• [REQUIRED ACTION]:
How many lines in this data contain the string "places"? Reply with the number only.
INFORMATION SHOWN START
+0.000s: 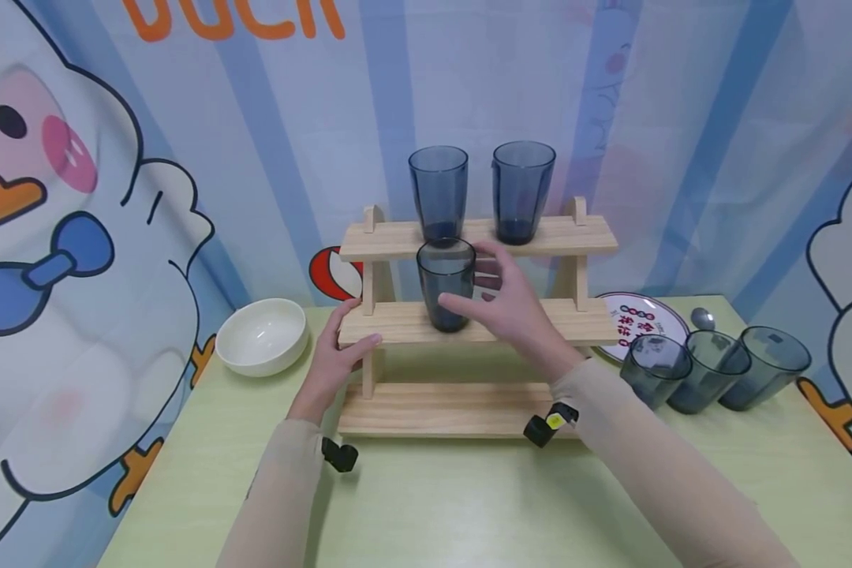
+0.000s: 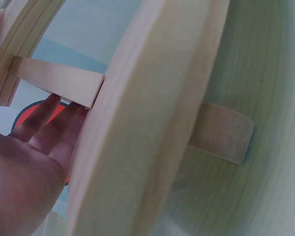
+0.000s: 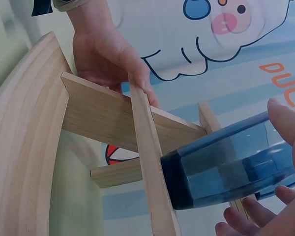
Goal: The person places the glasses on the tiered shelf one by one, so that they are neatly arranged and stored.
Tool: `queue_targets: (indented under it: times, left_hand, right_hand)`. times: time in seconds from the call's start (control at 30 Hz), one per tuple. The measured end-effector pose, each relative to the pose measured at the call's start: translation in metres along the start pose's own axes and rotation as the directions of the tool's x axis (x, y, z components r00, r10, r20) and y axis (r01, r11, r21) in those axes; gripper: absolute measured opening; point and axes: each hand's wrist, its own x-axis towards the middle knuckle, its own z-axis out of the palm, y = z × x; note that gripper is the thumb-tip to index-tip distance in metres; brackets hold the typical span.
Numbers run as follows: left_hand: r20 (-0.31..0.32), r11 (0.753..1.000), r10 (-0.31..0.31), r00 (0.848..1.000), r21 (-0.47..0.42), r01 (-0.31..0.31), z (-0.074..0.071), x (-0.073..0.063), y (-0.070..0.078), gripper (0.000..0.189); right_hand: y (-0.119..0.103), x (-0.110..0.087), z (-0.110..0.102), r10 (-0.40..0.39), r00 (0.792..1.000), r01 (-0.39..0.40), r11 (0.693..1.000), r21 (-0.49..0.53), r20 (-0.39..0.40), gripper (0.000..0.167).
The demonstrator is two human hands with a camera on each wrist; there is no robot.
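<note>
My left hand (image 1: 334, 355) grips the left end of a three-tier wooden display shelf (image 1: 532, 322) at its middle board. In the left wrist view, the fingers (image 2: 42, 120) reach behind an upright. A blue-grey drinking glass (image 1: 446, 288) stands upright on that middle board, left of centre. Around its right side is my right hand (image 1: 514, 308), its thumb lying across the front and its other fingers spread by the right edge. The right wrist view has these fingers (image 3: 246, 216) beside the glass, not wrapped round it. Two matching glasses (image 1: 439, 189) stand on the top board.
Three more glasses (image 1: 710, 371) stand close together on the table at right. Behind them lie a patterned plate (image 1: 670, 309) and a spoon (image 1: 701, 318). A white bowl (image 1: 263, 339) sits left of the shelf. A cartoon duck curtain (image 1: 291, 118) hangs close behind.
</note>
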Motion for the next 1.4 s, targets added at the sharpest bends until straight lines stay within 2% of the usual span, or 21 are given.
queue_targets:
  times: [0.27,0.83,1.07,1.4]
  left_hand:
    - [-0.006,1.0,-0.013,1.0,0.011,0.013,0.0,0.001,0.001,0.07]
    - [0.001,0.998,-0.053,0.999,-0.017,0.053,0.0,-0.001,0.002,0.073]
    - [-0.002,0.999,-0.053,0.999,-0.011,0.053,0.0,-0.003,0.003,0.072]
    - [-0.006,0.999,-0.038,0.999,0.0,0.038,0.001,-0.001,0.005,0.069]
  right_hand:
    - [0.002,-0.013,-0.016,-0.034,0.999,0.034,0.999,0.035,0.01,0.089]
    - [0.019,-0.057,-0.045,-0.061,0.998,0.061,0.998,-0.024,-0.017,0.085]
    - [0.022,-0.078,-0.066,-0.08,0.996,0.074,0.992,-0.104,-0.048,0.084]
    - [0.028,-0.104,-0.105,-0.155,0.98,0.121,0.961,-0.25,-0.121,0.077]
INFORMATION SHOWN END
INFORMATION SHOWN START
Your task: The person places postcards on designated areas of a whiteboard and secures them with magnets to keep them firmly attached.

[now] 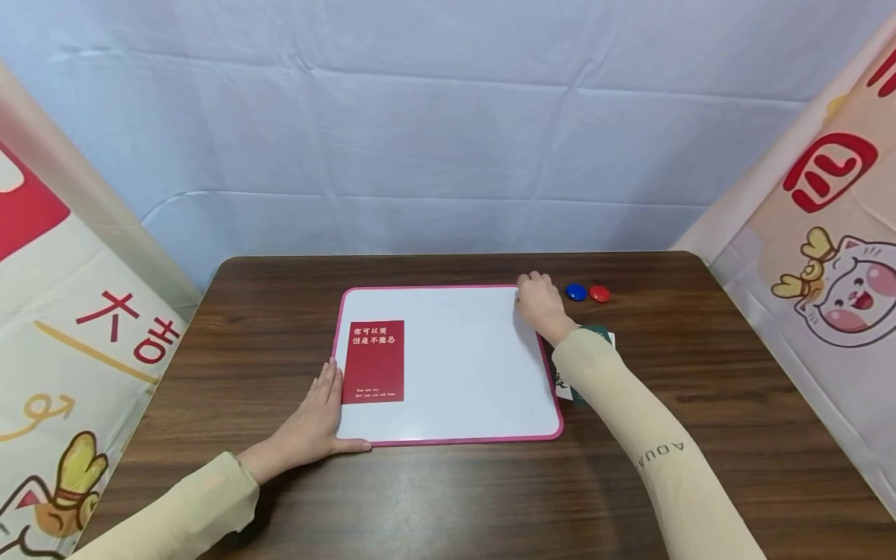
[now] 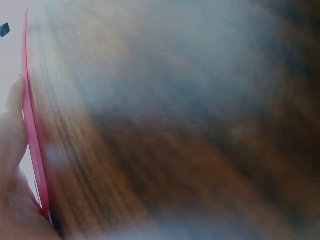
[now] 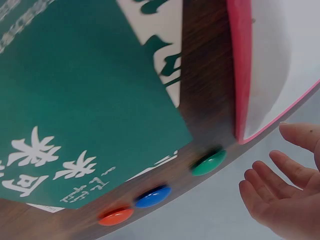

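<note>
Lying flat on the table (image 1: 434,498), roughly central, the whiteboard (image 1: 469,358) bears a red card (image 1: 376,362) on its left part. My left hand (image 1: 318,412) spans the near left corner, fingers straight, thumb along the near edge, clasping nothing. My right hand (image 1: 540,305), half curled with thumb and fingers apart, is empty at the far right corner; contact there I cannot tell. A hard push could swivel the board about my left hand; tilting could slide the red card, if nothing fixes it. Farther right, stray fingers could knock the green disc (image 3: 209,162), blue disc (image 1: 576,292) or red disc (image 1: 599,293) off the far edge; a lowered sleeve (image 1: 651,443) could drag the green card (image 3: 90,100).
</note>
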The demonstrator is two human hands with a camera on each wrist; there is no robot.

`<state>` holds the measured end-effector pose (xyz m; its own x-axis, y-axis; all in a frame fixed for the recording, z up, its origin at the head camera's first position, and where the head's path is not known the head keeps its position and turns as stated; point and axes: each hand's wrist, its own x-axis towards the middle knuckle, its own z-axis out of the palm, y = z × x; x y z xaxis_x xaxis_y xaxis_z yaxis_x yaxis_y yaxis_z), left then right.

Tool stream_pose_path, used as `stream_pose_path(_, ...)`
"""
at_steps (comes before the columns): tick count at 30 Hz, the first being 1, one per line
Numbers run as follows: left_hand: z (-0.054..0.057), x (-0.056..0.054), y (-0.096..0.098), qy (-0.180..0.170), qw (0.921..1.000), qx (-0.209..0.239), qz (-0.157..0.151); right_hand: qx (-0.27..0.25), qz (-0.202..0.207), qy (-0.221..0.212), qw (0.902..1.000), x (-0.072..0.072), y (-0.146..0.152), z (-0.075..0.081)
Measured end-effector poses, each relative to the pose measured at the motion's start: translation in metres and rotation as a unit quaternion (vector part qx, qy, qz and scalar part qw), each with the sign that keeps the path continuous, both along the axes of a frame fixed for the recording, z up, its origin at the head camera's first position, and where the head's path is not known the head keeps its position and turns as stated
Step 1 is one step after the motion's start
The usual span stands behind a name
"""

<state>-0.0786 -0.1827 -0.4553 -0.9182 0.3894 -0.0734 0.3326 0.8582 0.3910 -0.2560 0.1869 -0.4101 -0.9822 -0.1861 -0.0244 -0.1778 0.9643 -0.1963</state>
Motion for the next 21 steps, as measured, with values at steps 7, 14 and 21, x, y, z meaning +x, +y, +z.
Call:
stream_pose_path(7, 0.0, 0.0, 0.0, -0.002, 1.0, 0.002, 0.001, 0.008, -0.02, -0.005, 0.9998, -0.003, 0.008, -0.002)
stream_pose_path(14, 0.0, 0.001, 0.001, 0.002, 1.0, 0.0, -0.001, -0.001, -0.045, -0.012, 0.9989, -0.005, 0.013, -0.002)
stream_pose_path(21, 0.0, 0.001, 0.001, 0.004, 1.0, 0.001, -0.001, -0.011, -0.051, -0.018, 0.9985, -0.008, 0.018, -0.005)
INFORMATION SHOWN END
• [RESPONSE BELOW]:
2